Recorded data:
== Segment start ==

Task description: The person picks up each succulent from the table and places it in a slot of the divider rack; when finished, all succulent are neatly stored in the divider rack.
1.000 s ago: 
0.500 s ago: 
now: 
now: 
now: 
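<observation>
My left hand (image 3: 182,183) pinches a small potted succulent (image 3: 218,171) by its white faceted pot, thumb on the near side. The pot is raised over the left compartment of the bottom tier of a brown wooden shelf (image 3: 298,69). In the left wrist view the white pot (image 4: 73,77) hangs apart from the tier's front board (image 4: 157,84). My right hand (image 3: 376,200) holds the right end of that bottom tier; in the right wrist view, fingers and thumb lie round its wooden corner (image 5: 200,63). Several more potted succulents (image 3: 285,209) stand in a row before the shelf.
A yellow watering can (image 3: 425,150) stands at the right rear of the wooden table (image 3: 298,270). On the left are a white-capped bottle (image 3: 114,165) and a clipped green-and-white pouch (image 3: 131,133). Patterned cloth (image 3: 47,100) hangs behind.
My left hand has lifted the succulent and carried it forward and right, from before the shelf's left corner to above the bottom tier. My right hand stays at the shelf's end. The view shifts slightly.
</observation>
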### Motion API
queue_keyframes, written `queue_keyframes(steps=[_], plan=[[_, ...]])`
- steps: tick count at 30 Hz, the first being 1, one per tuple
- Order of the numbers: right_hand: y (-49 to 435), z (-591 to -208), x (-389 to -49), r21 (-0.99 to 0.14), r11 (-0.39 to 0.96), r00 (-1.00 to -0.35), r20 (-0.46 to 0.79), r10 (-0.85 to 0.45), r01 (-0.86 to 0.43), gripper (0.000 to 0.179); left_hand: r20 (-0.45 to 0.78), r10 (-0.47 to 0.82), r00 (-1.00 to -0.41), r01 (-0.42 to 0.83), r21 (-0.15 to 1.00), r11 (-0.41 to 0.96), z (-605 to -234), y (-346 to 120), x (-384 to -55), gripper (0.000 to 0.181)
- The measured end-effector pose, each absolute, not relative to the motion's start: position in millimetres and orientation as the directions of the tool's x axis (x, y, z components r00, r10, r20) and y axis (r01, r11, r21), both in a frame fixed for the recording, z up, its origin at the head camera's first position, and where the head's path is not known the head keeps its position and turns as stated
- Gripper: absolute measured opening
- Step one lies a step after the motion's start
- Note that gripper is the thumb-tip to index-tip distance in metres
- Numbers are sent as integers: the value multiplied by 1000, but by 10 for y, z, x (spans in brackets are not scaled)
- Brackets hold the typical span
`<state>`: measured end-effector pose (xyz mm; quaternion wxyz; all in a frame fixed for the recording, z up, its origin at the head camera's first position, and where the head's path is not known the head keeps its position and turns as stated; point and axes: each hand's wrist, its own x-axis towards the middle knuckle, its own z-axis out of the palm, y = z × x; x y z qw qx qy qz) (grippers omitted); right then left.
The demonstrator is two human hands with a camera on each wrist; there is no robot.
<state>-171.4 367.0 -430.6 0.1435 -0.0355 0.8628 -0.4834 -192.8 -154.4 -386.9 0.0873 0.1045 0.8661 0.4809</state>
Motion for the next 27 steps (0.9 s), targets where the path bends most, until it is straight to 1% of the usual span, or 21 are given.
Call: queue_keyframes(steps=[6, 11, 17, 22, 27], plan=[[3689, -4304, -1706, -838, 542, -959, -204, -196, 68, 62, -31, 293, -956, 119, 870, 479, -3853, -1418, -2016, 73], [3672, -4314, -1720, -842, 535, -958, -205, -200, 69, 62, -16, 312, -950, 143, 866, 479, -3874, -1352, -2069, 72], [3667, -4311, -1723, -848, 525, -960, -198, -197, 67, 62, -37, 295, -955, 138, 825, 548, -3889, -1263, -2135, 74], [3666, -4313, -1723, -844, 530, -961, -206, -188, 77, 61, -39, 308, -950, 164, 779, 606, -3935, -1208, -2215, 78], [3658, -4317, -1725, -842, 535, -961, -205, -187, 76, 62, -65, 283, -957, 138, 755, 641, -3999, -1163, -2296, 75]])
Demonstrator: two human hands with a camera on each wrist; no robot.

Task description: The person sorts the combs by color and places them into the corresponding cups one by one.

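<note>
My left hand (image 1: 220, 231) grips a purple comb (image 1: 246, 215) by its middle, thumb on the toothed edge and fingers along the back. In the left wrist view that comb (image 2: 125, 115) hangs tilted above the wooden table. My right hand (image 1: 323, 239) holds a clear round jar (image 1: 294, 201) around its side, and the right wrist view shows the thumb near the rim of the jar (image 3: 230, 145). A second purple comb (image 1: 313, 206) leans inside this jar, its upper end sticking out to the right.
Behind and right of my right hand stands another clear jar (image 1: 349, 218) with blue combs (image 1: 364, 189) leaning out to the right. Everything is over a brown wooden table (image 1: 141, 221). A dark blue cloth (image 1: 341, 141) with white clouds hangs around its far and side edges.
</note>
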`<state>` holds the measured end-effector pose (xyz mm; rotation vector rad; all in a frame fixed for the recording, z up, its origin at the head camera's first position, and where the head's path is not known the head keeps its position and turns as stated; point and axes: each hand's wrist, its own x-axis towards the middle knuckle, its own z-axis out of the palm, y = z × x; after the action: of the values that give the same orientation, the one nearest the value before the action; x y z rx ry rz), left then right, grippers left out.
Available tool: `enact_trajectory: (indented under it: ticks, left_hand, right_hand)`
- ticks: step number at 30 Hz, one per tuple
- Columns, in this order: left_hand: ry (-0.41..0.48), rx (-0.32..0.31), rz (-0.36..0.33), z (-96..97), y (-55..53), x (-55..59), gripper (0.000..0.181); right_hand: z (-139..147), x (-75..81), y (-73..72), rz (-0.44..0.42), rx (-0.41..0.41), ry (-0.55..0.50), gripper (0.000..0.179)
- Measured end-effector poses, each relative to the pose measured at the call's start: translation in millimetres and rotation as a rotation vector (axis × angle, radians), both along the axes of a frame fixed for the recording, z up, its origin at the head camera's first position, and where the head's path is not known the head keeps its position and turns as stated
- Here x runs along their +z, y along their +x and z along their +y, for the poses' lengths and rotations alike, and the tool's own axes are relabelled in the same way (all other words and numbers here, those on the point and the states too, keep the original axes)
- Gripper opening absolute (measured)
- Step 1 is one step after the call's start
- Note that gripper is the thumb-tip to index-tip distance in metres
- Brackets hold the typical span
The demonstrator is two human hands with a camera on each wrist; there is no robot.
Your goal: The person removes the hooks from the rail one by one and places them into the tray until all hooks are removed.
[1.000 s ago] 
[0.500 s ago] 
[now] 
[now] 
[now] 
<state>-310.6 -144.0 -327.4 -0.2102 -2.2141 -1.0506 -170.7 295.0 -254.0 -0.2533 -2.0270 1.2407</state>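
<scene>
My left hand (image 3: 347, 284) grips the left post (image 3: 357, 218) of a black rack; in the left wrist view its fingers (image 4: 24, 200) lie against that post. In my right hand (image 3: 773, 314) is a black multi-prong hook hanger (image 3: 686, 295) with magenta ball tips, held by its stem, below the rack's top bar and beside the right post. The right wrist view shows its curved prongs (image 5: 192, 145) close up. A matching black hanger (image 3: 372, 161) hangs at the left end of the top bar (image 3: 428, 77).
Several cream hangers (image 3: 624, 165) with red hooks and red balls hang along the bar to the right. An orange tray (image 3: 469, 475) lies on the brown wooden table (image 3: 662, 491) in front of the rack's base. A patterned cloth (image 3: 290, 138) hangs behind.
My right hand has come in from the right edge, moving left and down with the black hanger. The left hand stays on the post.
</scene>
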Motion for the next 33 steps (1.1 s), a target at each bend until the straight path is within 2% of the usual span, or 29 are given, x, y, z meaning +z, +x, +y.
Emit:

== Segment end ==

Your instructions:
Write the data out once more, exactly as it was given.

Task response:
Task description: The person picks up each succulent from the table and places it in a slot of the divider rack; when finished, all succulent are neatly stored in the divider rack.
1.000 s ago: 
0.500 s ago: 
now: 
now: 
now: 
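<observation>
My left hand (image 3: 182,183) pinches a small potted succulent (image 3: 218,171) by its white faceted pot, thumb on the near side. The pot is raised over the left compartment of the bottom tier of a brown wooden shelf (image 3: 298,69). In the left wrist view the white pot (image 4: 73,77) hangs apart from the tier's front board (image 4: 157,84). My right hand (image 3: 376,200) holds the right end of that bottom tier; in the right wrist view, fingers and thumb lie round its wooden corner (image 5: 200,63). Several more potted succulents (image 3: 285,209) stand in a row before the shelf.
A yellow watering can (image 3: 425,150) stands at the right rear of the wooden table (image 3: 298,270). On the left are a white-capped bottle (image 3: 114,165) and a clipped green-and-white pouch (image 3: 131,133). Patterned cloth (image 3: 47,100) hangs behind.
My left hand has lifted the succulent and carried it forward and right, from before the shelf's left corner to above the bottom tier. My right hand stays at the shelf's end. The view shifts slightly.
</observation>
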### Motion API
queue_keyframes, written `queue_keyframes(steps=[_], plan=[[_, ...]])`
- steps: tick count at 30 Hz, the first being 1, one per tuple
- Order of the numbers: right_hand: y (-49 to 435), z (-591 to -208), x (-389 to -49), r21 (-0.99 to 0.14), r11 (-0.39 to 0.96), r00 (-1.00 to -0.35), r20 (-0.46 to 0.79), r10 (-0.85 to 0.45), r01 (-0.86 to 0.43), gripper (0.000 to 0.179); left_hand: r20 (-0.45 to 0.78), r10 (-0.47 to 0.82), r00 (-1.00 to -0.41), r01 (-0.42 to 0.83), r21 (-0.15 to 1.00), r11 (-0.41 to 0.96), z (-605 to -234), y (-346 to 120), x (-384 to -55), gripper (0.000 to 0.181)
- The measured end-effector pose, each absolute, not relative to the motion's start: position in millimetres and orientation as the directions of the tool's x axis (x, y, z components r00, r10, r20) and y axis (r01, r11, r21), both in a frame fixed for the recording, z up, its origin at the head camera's first position, and where the head's path is not known the head keeps its position and turns as stated
- Gripper: absolute measured opening
- Step one lies a step after the motion's start
- Note that gripper is the thumb-tip to index-tip distance in metres
- Numbers are sent as integers: the value multiplied by 1000, but by 10 for y, z, x (spans in brackets are not scaled)
- Brackets hold the typical span
`<state>`: measured end-effector pose (xyz mm; quaternion wxyz; all in a frame fixed for the recording, z up, its origin at the head camera's first position, and where the head's path is not known the head keeps its position and turns as stated; point and axes: each hand's wrist, its own x-axis towards the middle knuckle, its own z-axis out of the palm, y = z × x; x y z qw qx qy qz) (grippers omitted); right then left.
The demonstrator is two human hands with a camera on each wrist; there is no robot.
<state>-171.4 367.0 -430.6 0.1435 -0.0355 0.8628 -0.4834 -192.8 -154.4 -386.9 0.0873 0.1045 0.8661 0.4809</state>
Motion for the next 27 steps (0.9 s), targets where the path bends most, until it is straight to 1% of the usual span, or 21 are given.
Call: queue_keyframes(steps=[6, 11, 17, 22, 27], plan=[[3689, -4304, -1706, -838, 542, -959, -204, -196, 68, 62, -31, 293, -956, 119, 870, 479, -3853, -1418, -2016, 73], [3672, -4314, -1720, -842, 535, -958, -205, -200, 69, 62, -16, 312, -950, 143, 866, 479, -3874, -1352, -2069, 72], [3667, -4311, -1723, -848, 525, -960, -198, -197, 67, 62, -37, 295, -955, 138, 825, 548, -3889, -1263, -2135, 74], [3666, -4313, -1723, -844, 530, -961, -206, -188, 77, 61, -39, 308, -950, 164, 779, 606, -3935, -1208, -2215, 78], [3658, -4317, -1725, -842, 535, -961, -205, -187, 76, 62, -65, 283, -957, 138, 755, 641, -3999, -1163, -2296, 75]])
Demonstrator: two human hands with a camera on each wrist; no robot.

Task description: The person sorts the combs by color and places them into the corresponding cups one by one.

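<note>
My left hand (image 1: 220, 231) grips a purple comb (image 1: 246, 215) by its middle, thumb on the toothed edge and fingers along the back. In the left wrist view that comb (image 2: 125, 115) hangs tilted above the wooden table. My right hand (image 1: 323, 239) holds a clear round jar (image 1: 294, 201) around its side, and the right wrist view shows the thumb near the rim of the jar (image 3: 230, 145). A second purple comb (image 1: 313, 206) leans inside this jar, its upper end sticking out to the right.
Behind and right of my right hand stands another clear jar (image 1: 349, 218) with blue combs (image 1: 364, 189) leaning out to the right. Everything is over a brown wooden table (image 1: 141, 221). A dark blue cloth (image 1: 341, 141) with white clouds hangs around its far and side edges.
</note>
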`<state>` holds the measured end-effector pose (xyz mm; rotation vector rad; all in a frame fixed for the recording, z up, its origin at the head camera's first position, and where the head's path is not known the head keeps its position and turns as stated; point and axes: each hand's wrist, its own x-axis towards the middle knuckle, its own z-axis out of the palm, y = z × x; after the action: of the values that give the same orientation, the one nearest the value before the action; x y z rx ry rz), left then right, grippers left out.
Available tool: `enact_trajectory: (indented under it: ticks, left_hand, right_hand)`
- ticks: step number at 30 Hz, one per tuple
- Columns, in this order: left_hand: ry (-0.41..0.48), rx (-0.32..0.31), rz (-0.36..0.33), z (-96..97), y (-55..53), x (-55..59), gripper (0.000..0.181); right_hand: z (-139..147), x (-75..81), y (-73..72), rz (-0.44..0.42), rx (-0.41..0.41), ry (-0.55..0.50), gripper (0.000..0.179)
- Measured end-effector poses, each relative to the pose measured at the call's start: translation in millimetres and rotation as a rotation vector (axis × angle, radians), both along the axes of a frame fixed for the recording, z up, its origin at the head camera's first position, and where the head's path is not known the head keeps its position and turns as stated
- Here x runs along their +z, y along their +x and z along their +y, for the poses' lengths and rotations alike, and the tool's own axes are relabelled in the same way (all other words and numbers here, those on the point and the states too, keep the original axes)
- Gripper opening absolute (measured)
- Step 1 is one step after the call's start
- Note that gripper is the thumb-tip to index-tip distance in metres
- Brackets hold the typical span
The demonstrator is two human hands with a camera on each wrist; there is no robot.
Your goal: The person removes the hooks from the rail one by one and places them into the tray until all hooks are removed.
[1.000 s ago] 
[0.500 s ago] 
[now] 
[now] 
[now] 
<state>-310.6 -144.0 -327.4 -0.2102 -2.2141 -1.0506 -170.7 295.0 -254.0 -0.2533 -2.0270 1.2407</state>
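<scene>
My left hand (image 3: 347, 284) grips the left post (image 3: 357, 218) of a black rack; in the left wrist view its fingers (image 4: 24, 200) lie against that post. In my right hand (image 3: 773, 314) is a black multi-prong hook hanger (image 3: 686, 295) with magenta ball tips, held by its stem, below the rack's top bar and beside the right post. The right wrist view shows its curved prongs (image 5: 192, 145) close up. A matching black hanger (image 3: 372, 161) hangs at the left end of the top bar (image 3: 428, 77).
Several cream hangers (image 3: 624, 165) with red hooks and red balls hang along the bar to the right. An orange tray (image 3: 469, 475) lies on the brown wooden table (image 3: 662, 491) in front of the rack's base. A patterned cloth (image 3: 290, 138) hangs behind.
My right hand has come in from the right edge, moving left and down with the black hanger. The left hand stays on the post.
</scene>
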Motion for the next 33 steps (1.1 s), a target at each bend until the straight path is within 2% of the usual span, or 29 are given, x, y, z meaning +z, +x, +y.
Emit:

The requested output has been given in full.